Baigné dans la lumière ambrée d’une fin de journée au printemps naissant, je savoure une pause salutaire. Face à moi, l’imposante montagne expose sa splendeur minérale : succession de falaises et de pentes neigeuses inaccessibles teintées de rose par le soleil couchant… Le grand calme s’est enfin installé. Il y a quelques jours, j’ai refermé derrière moi la porte du cabinet. Les piles de papiers abandonnées ont en vain réclamé. D’un simple clic l’écran a fermé sa paupière. S’arracher à la tâche, se tirer hors du cœur de la machine que nous croyions encore diriger, qui dicte notre quotidien, nous dévore lentement, est une nécessité parfois vitale… pouce !
Une autre vie peut alors se glisser dans cet interstice, moins ordonnée, faite d’actions simples, de mouvements répétés inlassablement dans le silence des étendues glacées ; la tête pense ailleurs, allégée, soulagée des habituelles ritournelles… Bouger le corps est l’occupation première et constante qui maintient l’équilibre dans sa translation hasardeuse… Dans les yeux, les images du monde minéral pénètrent avec une lumière implacable qui fait se froncer le visage. Le souffle règle l’effort, dicte le rythme de ce mouvement incessant, porté par la mécanique parfaite de notre espèce bipède toujours tendue vers un lointain inconnu. La pensée dérive au bord du rêve, flotte et s’efface pour ressurgir un peu plus tard aussi limpide qu’un mirage. A l’étape, c’est manger et boire qu’il faut de toute urgence, se remplir de matières vitales, avaler le monde pour continuer la route. La vie du corps occupe tout le temps, gronde, grince, bruisse… Au terme des journées, une bienfaisante lassitude s’empare de tout mon être. Le sommeil avale d’un seul grand coup toute l’agitation diurne… pouce !
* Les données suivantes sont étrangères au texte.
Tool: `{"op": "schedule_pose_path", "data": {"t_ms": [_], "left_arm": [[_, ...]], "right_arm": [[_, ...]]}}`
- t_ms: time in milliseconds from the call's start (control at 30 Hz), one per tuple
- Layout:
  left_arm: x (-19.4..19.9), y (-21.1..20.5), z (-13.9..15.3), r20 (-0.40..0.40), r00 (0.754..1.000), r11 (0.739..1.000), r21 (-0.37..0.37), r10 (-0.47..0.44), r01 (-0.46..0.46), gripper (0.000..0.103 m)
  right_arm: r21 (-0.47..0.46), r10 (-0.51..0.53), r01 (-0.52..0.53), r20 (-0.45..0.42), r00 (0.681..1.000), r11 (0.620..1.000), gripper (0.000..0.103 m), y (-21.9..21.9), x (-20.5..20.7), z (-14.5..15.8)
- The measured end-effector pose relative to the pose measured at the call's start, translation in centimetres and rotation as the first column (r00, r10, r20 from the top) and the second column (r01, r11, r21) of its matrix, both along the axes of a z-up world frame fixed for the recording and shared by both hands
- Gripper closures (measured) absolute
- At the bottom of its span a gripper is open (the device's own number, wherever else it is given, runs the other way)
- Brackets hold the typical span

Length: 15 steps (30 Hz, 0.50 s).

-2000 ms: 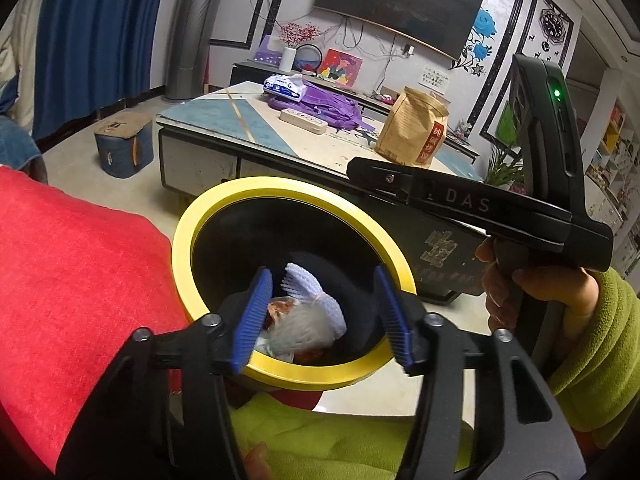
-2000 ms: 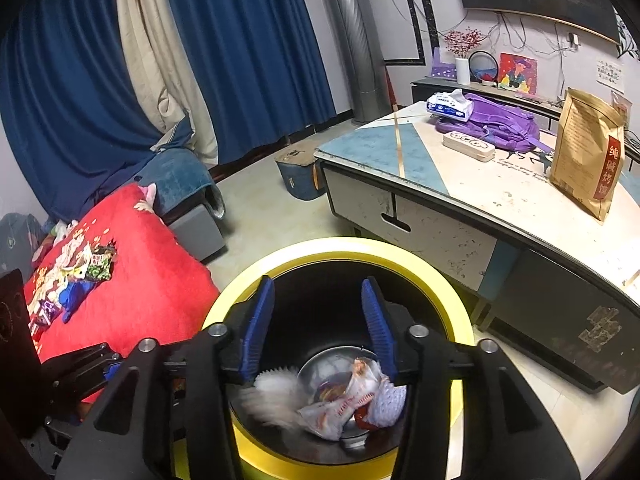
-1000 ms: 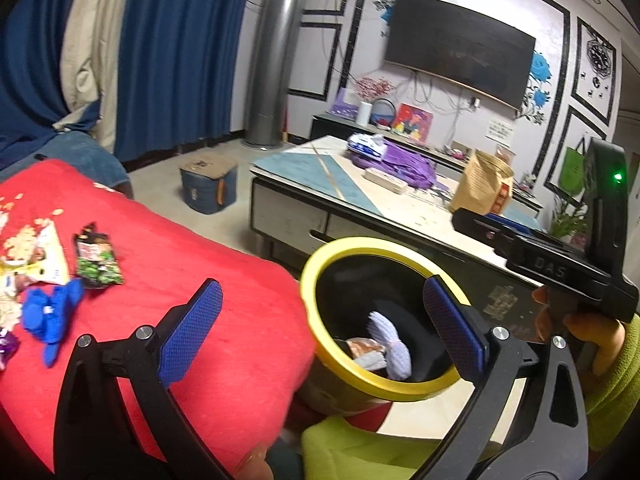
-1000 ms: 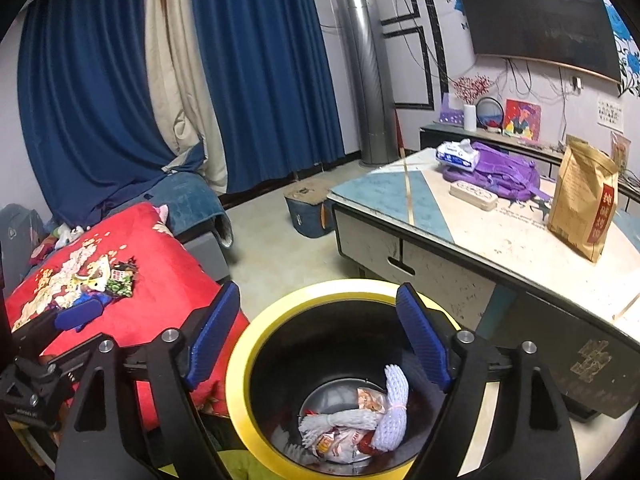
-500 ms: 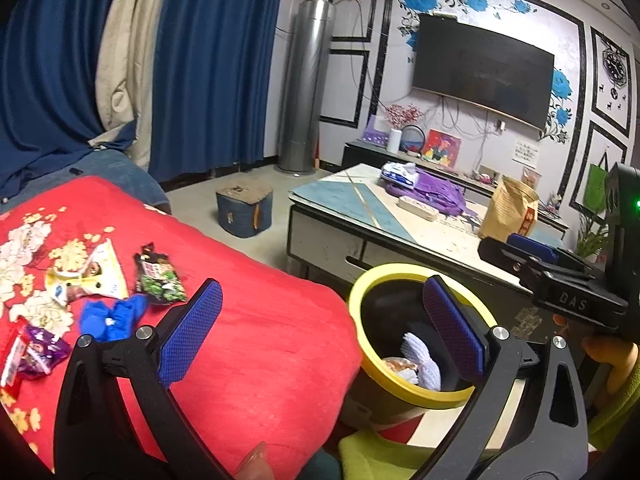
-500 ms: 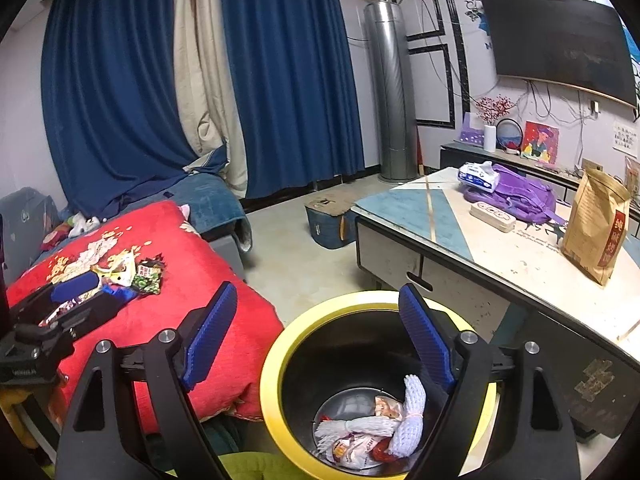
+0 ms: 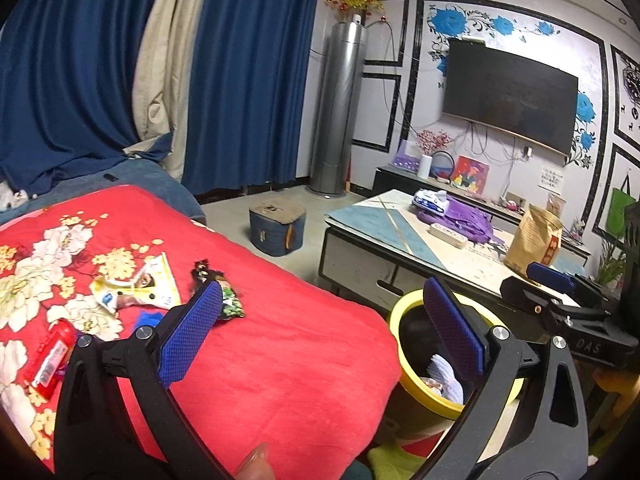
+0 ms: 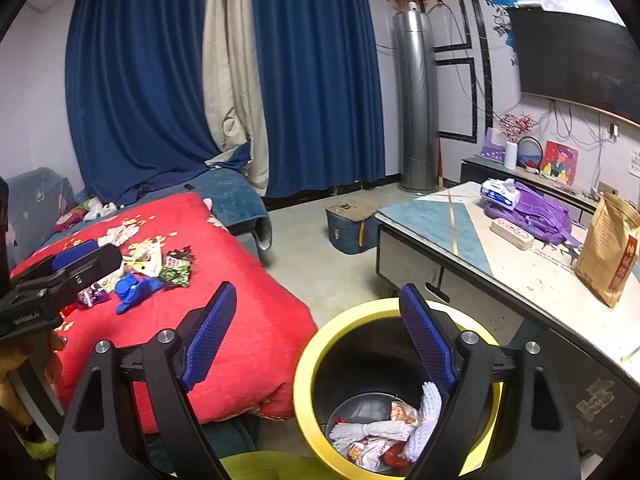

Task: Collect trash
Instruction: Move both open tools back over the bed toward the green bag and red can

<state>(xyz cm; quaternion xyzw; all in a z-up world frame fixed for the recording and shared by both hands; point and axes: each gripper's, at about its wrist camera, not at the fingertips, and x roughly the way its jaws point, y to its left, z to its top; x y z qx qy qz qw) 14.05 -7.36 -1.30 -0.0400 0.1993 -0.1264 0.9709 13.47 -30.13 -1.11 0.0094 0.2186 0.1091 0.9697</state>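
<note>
Trash wrappers (image 8: 160, 268) lie scattered on the red blanket (image 7: 288, 360) of the bed, ahead of and left of the left hand-held gripper (image 7: 320, 328), whose blue pads stand wide apart with nothing between them; a green-and-black packet (image 7: 228, 304) shows just past its left pad. The right hand-held gripper (image 8: 320, 340) is likewise spread wide and empty, its right finger over the yellow-rimmed bin (image 8: 312, 360), where discarded wrappers and white foam netting (image 8: 384, 436) already lie at the bottom. The bin stands on the floor between the blanket's rounded edge and the counter (image 8: 520, 272) (which carries a brown paper bag (image 8: 608, 248) and a purple backpack (image 8: 536, 212)); open floor stretches behind it toward the blue curtains (image 8: 320, 80). From the left wrist view, the left finger hides part of the blue scrap (image 7: 146, 318), and a red packet (image 7: 50, 354) lies near the frame's edge.
</note>
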Motion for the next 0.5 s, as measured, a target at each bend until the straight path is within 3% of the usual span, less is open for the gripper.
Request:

Annoncé par trois éternuements, voilà que pointe un petit rhume… belle récompense pour tant de soins aux grippés ! Cette fois c’est mon tour, à coup sûr, d’affronter le virus ! Ma belle santé que je croyais naïvement inaltérable part en guenilles. Tous les plans sont à l’eau, il va falloir se mettre au lit ! Pas facile d’être soudain amoindri, limité dans ses projets, écarté de la trépidation générale, relégué dans sa chambre… Et pourtant le choix n’existe pas ! Médecin je suis, malade malgré moi, indisposé jusqu’à nouvel avis et contagieux comme un pestiféré !
Me revient en tête ce dialogue avec Hortense lors de ma dernière visite à son domicile, juste avant le départ en vacances. Elle fêtera sous peu ses 100 ans. Un refroidissement l’a doucement jetée au lit .«Vous savez, Docteur, le meilleur remède c’est une bonne trignolette ! Le lendemain vous êtes guéri !» Une trignolette ? Elle m’explique la recette : tout d’abord se préparer : toilette du soir et habits de nuit, puis boire cul sec un verre d’eau chaude sucrée additionnée d’une bonne giclée de kirsch et hop au lit… le lendemain vous êtes guéri ! «une saoulée si vous voulez !» Un rire coquin soudain éclaire son visage au souvenir de ces anciennes ivresses pardonnables !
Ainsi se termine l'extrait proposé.